Das Spiel lief unter XP 32 Bit fließend auf 1280 * 1024 mit hohen Details und ohne AA. Mit AA hab ich es nicht mehr ausprobiert, da ich vom Spiel enttäuscht bin und es schon wieder gelöscht hab. Ich hab es abwechselnd zu Far Cry gespielt und, naja, Evolution statt Revolution.
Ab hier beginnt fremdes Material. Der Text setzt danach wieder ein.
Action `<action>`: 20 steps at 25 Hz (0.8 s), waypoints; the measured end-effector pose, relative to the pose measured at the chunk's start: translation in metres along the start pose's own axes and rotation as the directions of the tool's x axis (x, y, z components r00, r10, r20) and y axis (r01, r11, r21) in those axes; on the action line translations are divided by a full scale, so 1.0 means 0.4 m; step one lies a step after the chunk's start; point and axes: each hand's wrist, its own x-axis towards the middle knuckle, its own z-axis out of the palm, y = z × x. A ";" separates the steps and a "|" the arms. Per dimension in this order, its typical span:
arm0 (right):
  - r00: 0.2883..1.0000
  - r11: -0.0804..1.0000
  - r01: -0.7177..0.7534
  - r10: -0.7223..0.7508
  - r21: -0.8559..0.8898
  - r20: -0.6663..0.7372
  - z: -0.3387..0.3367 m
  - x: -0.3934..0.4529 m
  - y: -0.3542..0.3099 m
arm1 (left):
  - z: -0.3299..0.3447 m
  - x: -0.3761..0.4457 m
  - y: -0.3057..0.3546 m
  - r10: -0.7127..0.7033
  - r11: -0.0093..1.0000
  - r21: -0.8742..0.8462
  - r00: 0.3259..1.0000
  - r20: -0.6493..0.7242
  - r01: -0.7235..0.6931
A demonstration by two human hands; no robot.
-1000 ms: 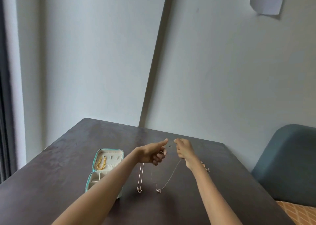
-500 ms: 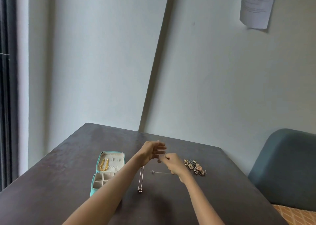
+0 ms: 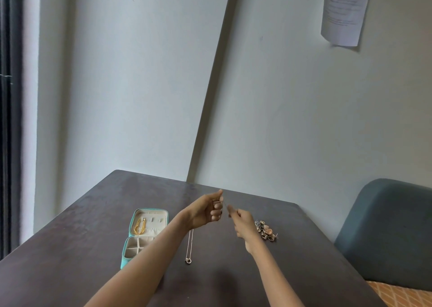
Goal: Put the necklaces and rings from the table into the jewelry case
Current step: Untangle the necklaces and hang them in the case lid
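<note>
Since half a second ago both hands have risen a little off the dark table (image 3: 70,248), and the short stretch of thin chain (image 3: 225,204) between them now runs up at a slant rather than lying low by the right wrist. Left hand (image 3: 208,209) has its fingers curled, thumb and forefinger pinching the upper end of that chain; the right hand (image 3: 242,220) pinches the lower end just beside it — the rest of the chain is too fine to trace. Below the left wrist a second necklace (image 3: 189,246) lies straight on the table, its small ring pendant at the near end. Left of the grip, past the left forearm, the teal jewelry case (image 3: 149,234) sits open with a gold chain (image 3: 139,226) in its lid half. Just right of the right wrist lies a small heap of rings (image 3: 266,230) — apart from the hand.
</note>
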 end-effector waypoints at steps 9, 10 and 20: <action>0.969 0.910 0.245 -0.216 -0.335 0.124 0.077 -0.011 0.067 | -0.038 0.041 -0.067 0.092 0.991 0.121 0.951 -0.296 -0.058; 0.965 0.900 0.259 -0.230 -0.351 0.123 0.075 -0.013 0.060 | -0.036 0.040 -0.072 0.066 0.979 0.201 0.952 -0.298 -0.005; 0.996 0.941 -0.077 0.086 0.330 -0.011 0.023 0.000 0.035 | 0.010 0.005 -0.075 -0.335 0.862 0.393 0.942 -0.036 0.321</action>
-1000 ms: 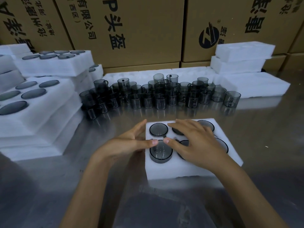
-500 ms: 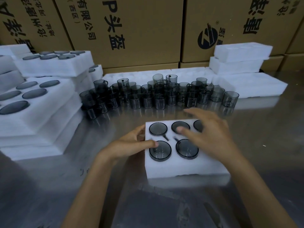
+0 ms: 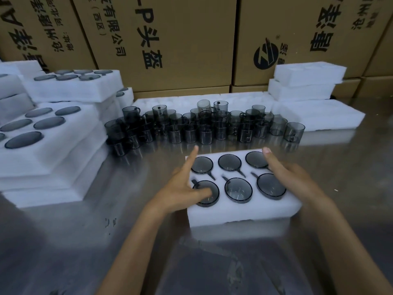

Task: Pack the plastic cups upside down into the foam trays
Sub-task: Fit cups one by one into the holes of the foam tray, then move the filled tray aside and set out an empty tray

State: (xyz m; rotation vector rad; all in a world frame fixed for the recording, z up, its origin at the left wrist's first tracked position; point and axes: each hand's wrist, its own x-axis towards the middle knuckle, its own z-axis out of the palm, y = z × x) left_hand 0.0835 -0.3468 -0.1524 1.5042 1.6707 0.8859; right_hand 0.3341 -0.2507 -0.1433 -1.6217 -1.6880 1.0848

Mit einer 8800 GTS und vergleichbaren Prozessor sollte das Spiel absolut fließend laufen, leider berichten andere Benutzer von einigen Problemen unter Vista und Direct X10. Ist halt leider noch in den Kinderschuhen.


----------



## Raubkopierer (31. Oktober 2007)

Man munkelt ja, dass bis zum 1. Quartal 2008 die Geforce 9 kommen soll


----------



## chmee (31. Oktober 2007)

Zu Crysis:
1. Es gibt einen Patch, der die DX10-Effekte auch unter XP und DX9 sichtbar macht.
http://www.ngohq.com/news/12492-crysis-demo-very-high-settings-hack.html
2. Crytek wird mit höchster Wahrscheinlichkeit zum Verkaufstag auch gleich einen Patch anbieten, um die gröbsten Fehler auszubügeln.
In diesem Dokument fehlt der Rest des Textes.